Exact cost projections on all of Sanders’ proposals aren’t available, in part because he hasn’t fully fleshed out some of the ideas he’s embraced (such as universal pre-K and child care). But a wide variety of estimates put the likely cost of the single-payer health care plan he has endorsed around $30 trillion or more over the next decade. Depending on the estimates used, including projections from his own campaign, the other elements of the Sanders agenda — ranging from his “Green New Deal” to the cancellation of all student debt to a guaranteed federal jobs program that has received almost no scrutiny — could cost about as much, or even more than, the single-payer plan. That would potentially bring his 10-year total for new spending to around $60 trillion, or more.

The report also notes estimates from former Republican budget official Brian Riedl that say Sanders’ proposed tax increases would only raise $23 trillion, and which place the high end of the price tag for Sanders’ proposals at $97.5 trillion.

Former Obama and Clinton official Larry Summers compared the Sanders price tag to those of the other candidates in the race, and found only Massachusetts Senator Elizabeth Warren came remotely close, while former Vice President Joe Biden was the bargain of the bunch:

This year, he broadly estimates, former Vice President Joe Biden is proposing spending increases probably equivalent to roughly 1.5% of the economy, Pete Buttigieg roughly 2% and Sen. Elizabeth Warren an amount equal to about 12%.

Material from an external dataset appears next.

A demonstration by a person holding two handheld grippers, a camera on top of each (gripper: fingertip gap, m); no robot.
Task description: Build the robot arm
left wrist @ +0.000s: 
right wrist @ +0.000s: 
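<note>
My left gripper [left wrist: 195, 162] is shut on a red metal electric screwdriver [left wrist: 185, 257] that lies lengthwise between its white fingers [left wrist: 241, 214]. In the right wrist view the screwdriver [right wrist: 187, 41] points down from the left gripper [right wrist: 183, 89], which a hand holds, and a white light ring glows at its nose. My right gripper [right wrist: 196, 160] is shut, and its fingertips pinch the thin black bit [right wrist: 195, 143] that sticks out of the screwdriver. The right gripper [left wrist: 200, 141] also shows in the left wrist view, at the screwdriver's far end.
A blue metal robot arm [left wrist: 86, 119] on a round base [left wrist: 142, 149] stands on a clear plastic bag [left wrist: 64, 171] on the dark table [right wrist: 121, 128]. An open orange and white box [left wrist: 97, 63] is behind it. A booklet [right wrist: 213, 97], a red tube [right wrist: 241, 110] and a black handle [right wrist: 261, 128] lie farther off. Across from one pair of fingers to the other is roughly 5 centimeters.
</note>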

Sanders laps all of them, as well as the New Deal precedent: Even a very conservative $50 trillion 10-year cost for Sanders’ plan would translate into a roughly 20 percentage point increase in federal spending relative to the economy, according to the calculations by Summers, who also once served as chief economist at the World Bank.

Brownstein’s report did not take into account any of the positive effects, economic or otherwise, of Sanders’ proposals.